How to complete this task ▸ Only the lines that include "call" should be copied from the data below.

Input data ▸
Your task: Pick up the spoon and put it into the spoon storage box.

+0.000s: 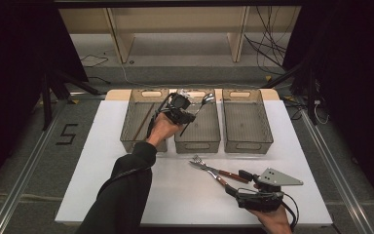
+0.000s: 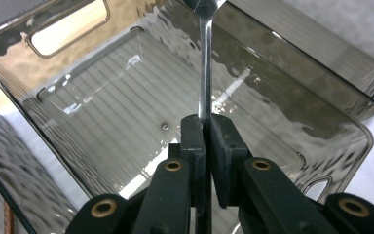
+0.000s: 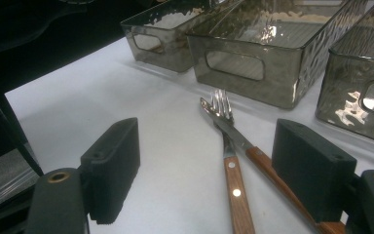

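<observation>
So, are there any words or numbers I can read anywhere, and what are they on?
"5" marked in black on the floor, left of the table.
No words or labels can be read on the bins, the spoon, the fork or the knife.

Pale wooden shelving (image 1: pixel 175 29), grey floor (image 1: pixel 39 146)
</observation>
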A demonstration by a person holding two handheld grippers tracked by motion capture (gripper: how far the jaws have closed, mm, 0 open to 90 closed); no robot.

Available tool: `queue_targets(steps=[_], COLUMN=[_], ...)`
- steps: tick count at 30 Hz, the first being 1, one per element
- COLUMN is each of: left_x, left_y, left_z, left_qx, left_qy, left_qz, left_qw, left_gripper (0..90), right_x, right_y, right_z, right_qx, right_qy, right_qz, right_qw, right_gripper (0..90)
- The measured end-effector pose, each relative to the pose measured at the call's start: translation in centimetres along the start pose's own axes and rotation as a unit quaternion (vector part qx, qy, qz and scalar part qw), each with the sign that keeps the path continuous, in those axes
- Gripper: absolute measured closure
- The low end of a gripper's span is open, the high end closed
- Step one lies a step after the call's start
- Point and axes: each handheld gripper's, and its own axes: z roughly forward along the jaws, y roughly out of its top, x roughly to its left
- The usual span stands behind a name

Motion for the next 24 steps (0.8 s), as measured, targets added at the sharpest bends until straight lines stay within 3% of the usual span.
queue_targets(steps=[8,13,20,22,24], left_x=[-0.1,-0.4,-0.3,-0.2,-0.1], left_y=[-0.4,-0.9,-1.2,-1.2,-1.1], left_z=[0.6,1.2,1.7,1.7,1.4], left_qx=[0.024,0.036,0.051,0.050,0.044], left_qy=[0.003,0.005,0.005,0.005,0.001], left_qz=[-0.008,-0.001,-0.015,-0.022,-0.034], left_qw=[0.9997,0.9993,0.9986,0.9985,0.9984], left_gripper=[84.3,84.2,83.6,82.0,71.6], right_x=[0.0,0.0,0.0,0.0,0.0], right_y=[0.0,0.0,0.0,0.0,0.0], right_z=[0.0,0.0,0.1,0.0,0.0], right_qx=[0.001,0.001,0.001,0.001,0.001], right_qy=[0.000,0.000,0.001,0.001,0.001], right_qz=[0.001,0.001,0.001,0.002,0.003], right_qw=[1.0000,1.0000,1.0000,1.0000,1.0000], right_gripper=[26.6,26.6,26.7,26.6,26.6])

Answer below ▸
- The measured end-effector pose, each relative to the pose measured at the call's start: translation in centimetres along the start pose's own axes and rotation as a unit quaternion (vector part qx, qy, qz and scalar part qw), each with the sign that keeps the path continuous, in those axes
- Step one lies a step after the call's start

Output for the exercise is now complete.